Dominasi politisi senior juga terlihat dalam partai lain yang
pernah pula memenangi pemilu. Jika PD menang pemilu legislatif pada 2009, PDI-P
pada 1999 dan 2014, Partai Golkar yang memenangi pemilu legislatif 2004 juga
didominasi politisi senior. Kedua ketua umum dari dua kubu yang bertikai
sekarang sudah senior pula: Aburizal Bakrie berusia 69 tahun dan Agung Laksono
berumur 66 tahun.
Seorang politisi senior lain perlu disebut. Dia adalah Prabowo
Subianto (64), Ketua Dewan Pembina Partai Gerinda. Meski ”hanya” Ketua Dewan
Pembina, publik tahu Prabowo yang bisa menghitamputihkan partai ini. Pada
September 2014, berdasarkan keputusan kongres luar biasa, dia pun merangkap
Ketua Umum Gerindra, menggantikan Suhardi yang meninggal dunia. Pernah maju
sebagai calon presiden pada Pilpres 2014, Prabowo dengan calon wapres Hatta
Rajasa (61) dikalahkan Joko Widodo (54) yang berpasangan dengan Jusuf Kalla
(72).
Dengan demikian, jagat politik Indonesia didominasi para politisi
berusia di atas 60 tahun—bahkan banyak yang sudah lebih dekat ke 70 tahun.
Mereka sudah malang melintang dalam kancah politik Indonesia—sebagian sejak
masa Orde Baru melintasi masa Reformasi yang kini sudah masuk paruh kedua
dasawarsa kedua.
Mereka yang masih bersedia menjadi pemimpin puncak partai dalam
usia yang sudah akhir 60-an tahun dalam bahasa lebih sopan disebut sebagai
”politisi senior”. Namun, dalam istilah sedikit peyoratif—meminjam ungkapan
yang lazim dalam politik Amerika Serikat—mereka aging politicians, politisi
lanjut usia atau politisi yang sudah dimakan umur.

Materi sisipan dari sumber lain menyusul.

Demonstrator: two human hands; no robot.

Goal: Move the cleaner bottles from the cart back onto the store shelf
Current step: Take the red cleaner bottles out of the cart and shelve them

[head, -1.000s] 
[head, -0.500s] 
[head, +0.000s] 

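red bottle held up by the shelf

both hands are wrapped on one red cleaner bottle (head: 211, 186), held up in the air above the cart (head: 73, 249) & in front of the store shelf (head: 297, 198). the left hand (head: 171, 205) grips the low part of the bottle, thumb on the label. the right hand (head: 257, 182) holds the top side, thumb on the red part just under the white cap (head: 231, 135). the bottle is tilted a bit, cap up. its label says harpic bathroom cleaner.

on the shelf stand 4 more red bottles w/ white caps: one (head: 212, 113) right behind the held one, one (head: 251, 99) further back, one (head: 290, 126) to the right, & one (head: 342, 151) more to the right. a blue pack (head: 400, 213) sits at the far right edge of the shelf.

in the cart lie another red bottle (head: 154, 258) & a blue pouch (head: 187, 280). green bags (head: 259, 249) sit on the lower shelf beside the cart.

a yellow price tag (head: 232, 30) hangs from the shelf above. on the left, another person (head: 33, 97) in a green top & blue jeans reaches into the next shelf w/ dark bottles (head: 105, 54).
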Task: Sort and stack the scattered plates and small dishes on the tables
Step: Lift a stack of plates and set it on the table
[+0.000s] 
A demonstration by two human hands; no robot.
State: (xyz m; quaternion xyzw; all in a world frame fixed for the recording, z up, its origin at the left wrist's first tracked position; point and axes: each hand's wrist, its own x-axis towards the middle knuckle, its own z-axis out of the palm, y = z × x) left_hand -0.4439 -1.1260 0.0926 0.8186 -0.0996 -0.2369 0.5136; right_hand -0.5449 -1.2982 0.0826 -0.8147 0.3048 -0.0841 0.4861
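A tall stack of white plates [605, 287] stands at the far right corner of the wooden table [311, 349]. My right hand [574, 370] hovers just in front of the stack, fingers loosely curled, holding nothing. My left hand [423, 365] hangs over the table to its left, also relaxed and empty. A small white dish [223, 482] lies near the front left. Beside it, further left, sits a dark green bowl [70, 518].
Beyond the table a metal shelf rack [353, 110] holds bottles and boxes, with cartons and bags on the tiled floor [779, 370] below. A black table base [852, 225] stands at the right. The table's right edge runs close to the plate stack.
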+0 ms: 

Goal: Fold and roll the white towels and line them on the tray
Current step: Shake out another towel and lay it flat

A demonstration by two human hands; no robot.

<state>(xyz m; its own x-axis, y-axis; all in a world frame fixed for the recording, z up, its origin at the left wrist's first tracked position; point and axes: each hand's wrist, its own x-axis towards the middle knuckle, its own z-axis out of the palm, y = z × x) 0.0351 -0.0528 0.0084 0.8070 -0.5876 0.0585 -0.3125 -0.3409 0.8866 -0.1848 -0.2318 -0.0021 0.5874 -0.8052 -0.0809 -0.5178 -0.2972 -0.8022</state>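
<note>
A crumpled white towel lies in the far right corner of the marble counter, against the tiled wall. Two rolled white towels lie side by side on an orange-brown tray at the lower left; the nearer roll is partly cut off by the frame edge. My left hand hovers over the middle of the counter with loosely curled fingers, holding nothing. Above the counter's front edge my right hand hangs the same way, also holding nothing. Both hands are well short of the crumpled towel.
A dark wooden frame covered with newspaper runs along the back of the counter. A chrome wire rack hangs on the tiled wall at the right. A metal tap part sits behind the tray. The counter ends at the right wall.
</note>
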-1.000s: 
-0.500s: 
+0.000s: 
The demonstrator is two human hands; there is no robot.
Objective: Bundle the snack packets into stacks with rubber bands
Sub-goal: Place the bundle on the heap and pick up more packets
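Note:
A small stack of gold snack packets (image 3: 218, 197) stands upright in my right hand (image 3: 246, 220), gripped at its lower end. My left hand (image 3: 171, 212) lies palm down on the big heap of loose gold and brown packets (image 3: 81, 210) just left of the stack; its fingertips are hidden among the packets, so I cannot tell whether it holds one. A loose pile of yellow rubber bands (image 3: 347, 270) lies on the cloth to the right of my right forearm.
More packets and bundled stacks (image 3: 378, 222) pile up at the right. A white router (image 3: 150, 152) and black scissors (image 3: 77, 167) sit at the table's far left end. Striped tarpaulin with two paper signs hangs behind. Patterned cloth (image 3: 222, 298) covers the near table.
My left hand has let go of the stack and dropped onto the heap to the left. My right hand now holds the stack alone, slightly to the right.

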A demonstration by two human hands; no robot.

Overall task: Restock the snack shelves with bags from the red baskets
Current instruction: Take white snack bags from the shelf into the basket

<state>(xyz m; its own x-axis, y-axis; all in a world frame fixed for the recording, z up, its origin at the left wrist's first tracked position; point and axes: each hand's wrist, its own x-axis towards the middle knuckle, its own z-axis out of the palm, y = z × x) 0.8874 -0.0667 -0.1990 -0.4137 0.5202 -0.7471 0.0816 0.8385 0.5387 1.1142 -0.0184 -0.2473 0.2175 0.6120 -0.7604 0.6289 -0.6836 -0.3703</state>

Dalam kancah ilmu politik, terminologi yang lebih umum digunakan
adalah gerontokrasi: dari kosakata Yunani geront, berarti ’orang tua’ atau
’orang lanjut usia’. Geront + kratia (kekuasaan) berarti keadaan politik dan
pemerintahan di mana yang berkuasa orang-orang yang secara signifikan lebih tua
dibandingkan rata-rata populasi dewasa.
Istilah gerontokrasi dipopulerkan di Perancis sejak abad ke-19
sebagai kritik terha- dap parlemen yang kian didominasi politisi tua dengan
perilaku politik patronizing. Penggunaan istilah gerontokrasi secara saintifik
mengacu kepada bentuk organisasi politik primitif—yaitu dikuasai orang-orang
tua—yang terus berlanjut sampai hari ini di berbagai negara dunia, termasuk
Indonesia.
Apa dampak gerontokrasi terhadap politik Indonesia? Satu hal sudah
pasti, yaitu terhalangnya mobilitas vertikal politik politisi generasi lebih
muda. Mereka berusia 40-an tahun yang sudah aktif pula bertahun-tahun dalam
partai tidak dapat menembus dominasi atau sedikitnya hegemoni pemegang
gerontokrasi. Keadaan ini memunculkan otokrasi dalam partai politik. Otokrasi
yang lama, baik pada tingkat negara maupun partai, bisa memicu perlawanan
diam-diam yang akhirnya dapat memunculkan eksplosi politik yang bukan tidak
mungkin mencabik-cabik negara atau partai.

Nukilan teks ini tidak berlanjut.